= Beginning of Section =

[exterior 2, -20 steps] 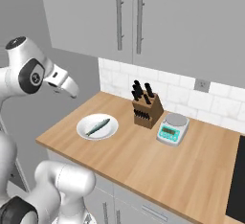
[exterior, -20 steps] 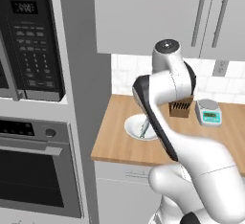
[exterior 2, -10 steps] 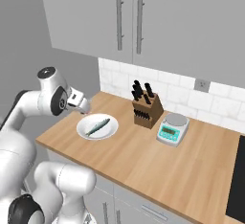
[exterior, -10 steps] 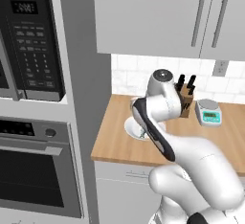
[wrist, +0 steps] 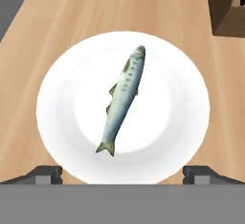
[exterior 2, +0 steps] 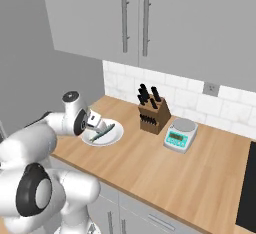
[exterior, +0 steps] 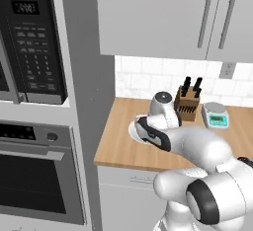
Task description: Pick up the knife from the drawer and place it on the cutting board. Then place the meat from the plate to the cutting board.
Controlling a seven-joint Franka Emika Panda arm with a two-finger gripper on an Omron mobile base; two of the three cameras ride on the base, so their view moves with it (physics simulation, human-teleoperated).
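1. Left base view: my arm folds low over the counter point(exterior: 123, 146), hiding most of the plate point(exterior: 133, 132).
2. Right base view: my pincer point(exterior 2: 101, 126) hovers at the plate's point(exterior 2: 114, 139) nine o'clock edge.
3. Hand view: fingertips point(wrist: 45, 173) spread wide, empty, straddling the plate point(wrist: 62, 103); the meat point(wrist: 122, 98) lies centred, tail toward six o'clock, ready for grasping.

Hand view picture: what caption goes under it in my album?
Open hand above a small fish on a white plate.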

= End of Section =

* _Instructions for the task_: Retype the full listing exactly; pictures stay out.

* _Result of the task_:
[exterior 2, -20 steps] 
[exterior, -20 steps] 
[exterior 2, -10 steps] 
[exterior, -10 steps] 
[wrist, +0 steps] 
[exterior 2, +0 steps] 
[exterior, +0 steps] 
Task description: Pick up the knife from the drawer and place it on the cutting board. Then place the meat from the plate to the cutting board.
Controlling a seven-joint Franka Emika Panda arm with a two-finger gripper on an Omron mobile base; two of the three cameras ride on the base, so their view moves with it (physics simulation, human-teleoperated).
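1. Left base view: my arm folds low over the counter point(exterior: 123, 146), hiding most of the plate point(exterior: 133, 132).
2. Right base view: my pincer point(exterior 2: 101, 126) hovers at the plate's point(exterior 2: 114, 139) nine o'clock edge.
3. Hand view: fingertips point(wrist: 45, 173) spread wide, empty, straddling the plate point(wrist: 62, 103); the meat point(wrist: 122, 98) lies centred, tail toward six o'clock, ready for grasping.

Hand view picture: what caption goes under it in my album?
Open hand above a small fish on a white plate.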

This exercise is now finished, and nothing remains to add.